High-throughput single nucleotide polymorphism genotyping using nanofluidic Dynamic Arrays
1 Fluidigm Corporation, South San Francisco, CA, USA
2 Core Genotyping Facility, National Cancer Institute, SAIC-Frederick, Inc, Advanced Technology Program, NCI-FCRDC, Frederick, MD, USA
3 Division of Cancer Epidemiology and Genetics, National Cancer Institute, NIH, Bethesda, MD, USA
BMC Genomics 2009, 10:561 doi:10.1186/1471-2164-10-561Published: 28 November 2009
Single nucleotide polymorphisms (SNPs) have emerged as the genetic marker of choice for mapping disease loci and candidate gene association studies, because of their high density and relatively even distribution in the human genomes. There is a need for systems allowing medium multiplexing (ten to hundreds of SNPs) with high throughput, which can efficiently and cost-effectively generate genotypes for a very large sample set (thousands of individuals). Methods that are flexible, fast, accurate and cost-effective are urgently needed. This is also important for those who work on high throughput genotyping in non-model systems where off-the-shelf assays are not available and a flexible platform is needed.

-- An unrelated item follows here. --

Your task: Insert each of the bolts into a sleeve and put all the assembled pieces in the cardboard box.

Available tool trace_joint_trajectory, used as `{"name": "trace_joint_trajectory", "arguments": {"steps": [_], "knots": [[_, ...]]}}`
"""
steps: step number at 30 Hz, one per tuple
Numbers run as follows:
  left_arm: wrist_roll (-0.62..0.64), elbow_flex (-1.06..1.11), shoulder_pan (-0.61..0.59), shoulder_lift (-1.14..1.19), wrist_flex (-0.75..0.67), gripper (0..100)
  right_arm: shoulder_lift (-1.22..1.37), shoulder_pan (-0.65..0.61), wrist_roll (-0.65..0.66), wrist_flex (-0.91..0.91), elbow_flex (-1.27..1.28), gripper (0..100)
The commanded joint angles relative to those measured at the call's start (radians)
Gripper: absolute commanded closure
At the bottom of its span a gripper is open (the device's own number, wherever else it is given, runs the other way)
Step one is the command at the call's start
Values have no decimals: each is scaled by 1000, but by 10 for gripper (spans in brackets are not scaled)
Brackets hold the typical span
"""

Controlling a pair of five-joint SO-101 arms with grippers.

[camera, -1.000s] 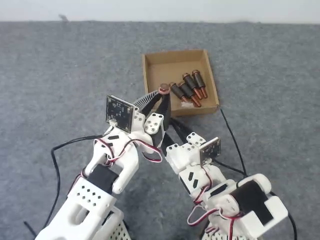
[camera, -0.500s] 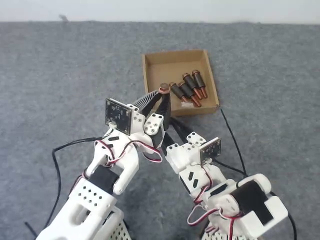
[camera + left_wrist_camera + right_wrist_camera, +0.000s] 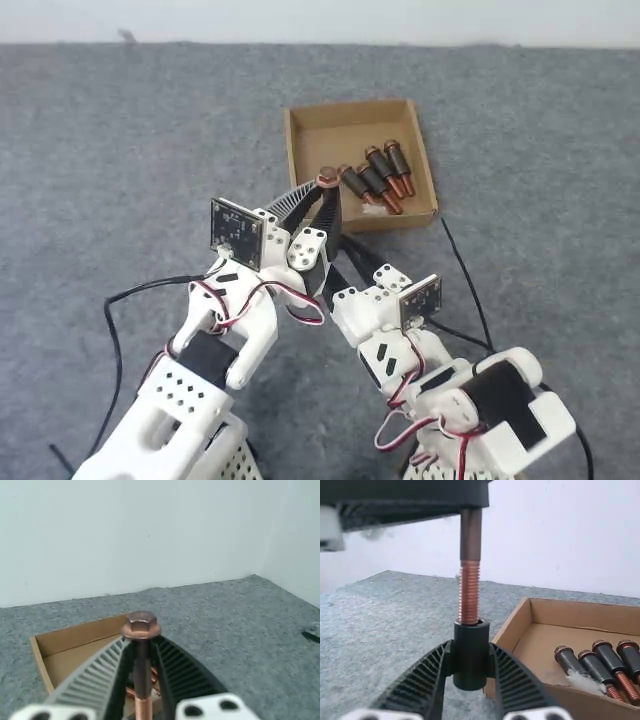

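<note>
My left gripper (image 3: 141, 644) is clenched on the bolt (image 3: 141, 626) just under its head, so the threaded shank hangs straight down. Below it my right gripper (image 3: 470, 651) grasps the sleeve (image 3: 470, 657) upright, bore facing up to receive it. The thread tip sits in the sleeve's mouth; how deep it has gone, I can't tell from here. Both hover just beside the near wall of the cardboard box (image 3: 300, 128), where several assembled pieces (image 3: 375, 180) lie, which should keep the drop-off short.

Bright, soft light falling evenly, bolt (image 3: 469, 592) threads shining just above the right gripper (image 3: 470, 661), its fingers (image 3: 427, 676) looking dull.
</note>
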Motion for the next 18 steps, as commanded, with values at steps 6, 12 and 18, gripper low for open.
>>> {"name": "trace_joint_trajectory", "arguments": {"steps": [6, 12, 18], "knots": [[-41, -4, -34, -15, -46, 988, -15, -2, -3, -22, 12, 992], [-35, -4, 0, -15, -46, 988, -15, -2, -3, -21, 12, 992], [-35, -10, 23, -8, -49, 988, -15, -2, -3, -21, 12, 992]]}}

We demonstrate the use of a nanofluidic Integrated Fluidic Circuit (IFC) - based genotyping system for medium-throughput multiplexing known as the Dynamic Array, by genotyping 994 individual human DNA samples on 47 different SNP assays, using nanoliter volumes of reagents. Call rates of greater than 99.5% and call accuracies of greater than 99.8% were achieved from our study, which demonstrates that this is a formidable genotyping platform. The experimental set up is very simple, with a time-to-result for each sample of about 3 hours.
Our results demonstrate that the Dynamic Array is an excellent genotyping system for medium-throughput multiplexing (30-300 SNPs), which is simple to use and combines rapid throughput with excellent call rates, high concordance and low cost. The exceptional call rates and call accuracy obtained may be of particular interest to those working on validation and replication of genome- wide- association (GWA) studies.